Italian racing driver (born 1977)

Nicola "Niki" Cadei (born 30 October 1977) is an Italian racing driver who last competed in the 24H Series for Kessel Racing. He is a Ferrari sports car veteran, and an FIA GT and ELMS race winner.

==Career==
Cadei began competing in single-seaters in 1996, doing so in the Italian Formula Three Championship. In his three seasons in the series, Cadei picked up two wins, as well as a best points finish of fifth in 1997, before progressing to Euro Open by Nissan in 1999. After racing a handful of times in 2000 and spending 2001 on the sidelines, Cadei made the full-time transition to sports cars, by racing in Ferrari Challenge Italy across the next two seasons. Towards the end of 2003, Cadei was set to make his Spa 24 Hours debut in a BMS Scuderia Italia–entered Care Racing Ferrari 550-GTS Maranello, but ultimately did not start the race following a crash in qualifying with Thomas Biagi at the wheel.

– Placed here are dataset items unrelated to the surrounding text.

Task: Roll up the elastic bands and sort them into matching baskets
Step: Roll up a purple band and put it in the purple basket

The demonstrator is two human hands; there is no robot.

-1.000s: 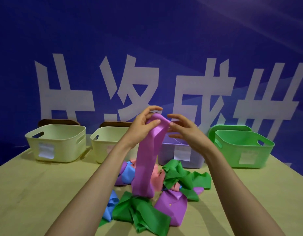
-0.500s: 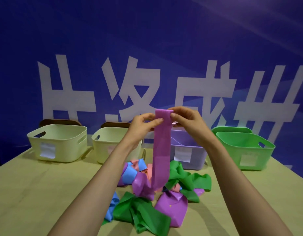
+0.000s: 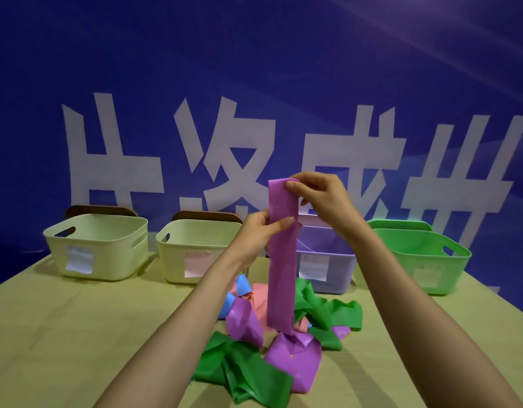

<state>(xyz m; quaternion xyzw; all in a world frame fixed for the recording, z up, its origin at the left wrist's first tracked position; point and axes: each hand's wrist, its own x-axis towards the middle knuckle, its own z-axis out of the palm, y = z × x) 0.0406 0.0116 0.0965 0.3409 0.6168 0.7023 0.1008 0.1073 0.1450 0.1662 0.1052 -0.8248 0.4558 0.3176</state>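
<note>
1. The purple band (image 3: 280,260) hangs straight down from our hands. Its top end is folded over at the upper grip, and its lower end reaches the heap (image 3: 245,372) of loose bands below. We cannot tell whether it touches the heap or just clears it.
2. Our right hand (image 3: 319,195) pinches the band's top edge between thumb and fingers. Our left hand (image 3: 258,234), just below it, pinches the band with the thumb laid across the front.
3. Under both hands the heap lies tangled on the table (image 3: 63,334): green, purple, pink and blue bands.
4. Beyond the hands, the purple basket (image 3: 342,269) stands right behind the band. The green basket (image 3: 430,260) is off to the right of the right hand, and two cream baskets (image 3: 107,254) are to the left of the left hand.
5. We judge the roll is only beginning. If the first turns start crooked, the roll will probably cone out sideways.
6. The stretchy material could spring open if either pinch slackens.
7. The hanging tail may drag a neighbouring band up from the heap into the roll.
</note>
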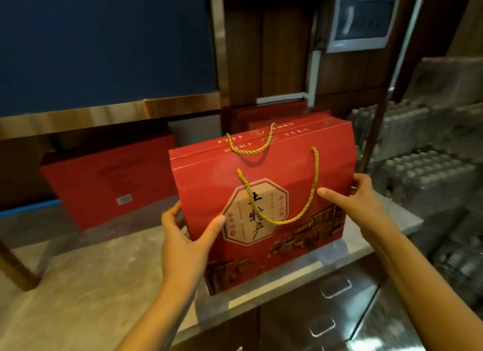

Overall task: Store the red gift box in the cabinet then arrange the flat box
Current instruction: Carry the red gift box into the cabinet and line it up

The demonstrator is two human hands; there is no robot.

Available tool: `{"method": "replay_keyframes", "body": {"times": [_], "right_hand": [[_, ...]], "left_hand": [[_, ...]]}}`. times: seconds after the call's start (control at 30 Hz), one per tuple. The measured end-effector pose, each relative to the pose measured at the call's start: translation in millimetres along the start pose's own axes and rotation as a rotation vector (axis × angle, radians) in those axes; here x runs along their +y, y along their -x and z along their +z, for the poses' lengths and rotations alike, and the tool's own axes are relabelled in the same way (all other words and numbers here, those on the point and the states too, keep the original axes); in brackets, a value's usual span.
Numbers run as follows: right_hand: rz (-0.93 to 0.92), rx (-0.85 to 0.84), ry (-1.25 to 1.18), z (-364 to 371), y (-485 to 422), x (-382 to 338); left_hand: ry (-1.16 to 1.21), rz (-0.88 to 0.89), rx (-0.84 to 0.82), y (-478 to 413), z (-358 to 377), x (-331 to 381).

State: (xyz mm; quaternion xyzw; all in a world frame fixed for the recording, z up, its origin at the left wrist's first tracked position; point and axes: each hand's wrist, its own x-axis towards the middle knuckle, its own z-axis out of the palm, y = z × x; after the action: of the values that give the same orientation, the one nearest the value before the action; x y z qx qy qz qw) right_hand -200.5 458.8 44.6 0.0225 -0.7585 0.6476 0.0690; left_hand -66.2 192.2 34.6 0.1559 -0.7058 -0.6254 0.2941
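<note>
The red gift box (271, 172) with gold rope handles and an octagonal label stands upright near the front edge of the marble counter (86, 277). My left hand (187, 235) grips its left side, thumb across the front face. My right hand (358, 196) holds its right side, thumb on the front. A flat red box (104, 183) leans upright in the cabinet recess behind and to the left. More red boxes (285, 116) stand behind the gift box.
A blue panel with a gold frame (104, 44) hangs above the recess. Shrink-wrapped packs of bottles (428, 167) are stacked at the right. Drawers with metal handles (334, 288) lie under the counter. A wooden post (15, 267) stands at the left.
</note>
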Motion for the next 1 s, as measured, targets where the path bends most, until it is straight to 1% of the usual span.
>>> {"method": "replay_keyframes", "body": {"times": [0.1,0.23,0.33,0.43,0.63,0.8,1.0], "right_hand": [[0.019,0.043,0.012,-43.3,-25.6,18.5],[0.033,0.067,-0.032,-88.4,-68.7,47.0],[0.039,0.077,-0.079,-107.9,-102.6,69.5],[0.04,0.076,-0.114,-116.5,-134.3,84.5],[0.007,0.007,-0.074,-109.4,-187.2,102.2],[-0.002,-0.015,-0.026,-97.9,-208.2,116.4],[0.0,-0.031,-0.035,-88.2,-220.9,126.8]], "left_hand": [[-0.001,-0.013,-0.033,2.3,54.4,-4.2],[-0.061,0.029,-0.052,-10.4,129.1,-6.9],[-0.103,0.054,-0.051,-28.2,178.2,-14.5],[-0.11,0.05,-0.039,-42.3,211.9,-25.3],[-0.089,0.005,0.05,-58.8,236.5,-44.4],[-0.076,-0.038,0.076,-68.2,242.1,-53.9],[-0.078,-0.063,0.072,-71.4,246.8,-65.2]]}}
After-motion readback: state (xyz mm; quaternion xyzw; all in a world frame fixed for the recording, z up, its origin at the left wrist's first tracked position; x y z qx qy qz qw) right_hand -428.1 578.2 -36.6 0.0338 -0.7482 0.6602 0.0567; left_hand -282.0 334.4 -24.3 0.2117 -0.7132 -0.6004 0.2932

The following year, Cadei won the Ferrari Challenge World Finals in the Trofeo Pirelli class, before making his FIA GT Championship debut at Zhuhai for BMS Scuderia Italia.

Continuing in Ferrari Challenge competition for 2005, Cadei mainly raced in the Italian series, in which he finished runner-up in the Trofeo Pirelli standings. In 2006, Cadei joined Scuderia Playteam Sarafree to compete in the GT2 class of the Italian GT Championship, taking six wins and finishing on the podium in all but one race to secure a third-place points finish. Returning to Ferrari Challenge Italy for the next two seasons with Rossocorsa, Cadei finished runner-up in Trofeo Pirelli in 2007, before winning the title the following year. During 2008, Cadei also raced part-time for Ferrari-fielding Kessel Racing in the FIA GT3 European Championship, FIA GT Championship and ADAC GT Masters, most notably taking a podium on his debut in the latter at the Nürburgring.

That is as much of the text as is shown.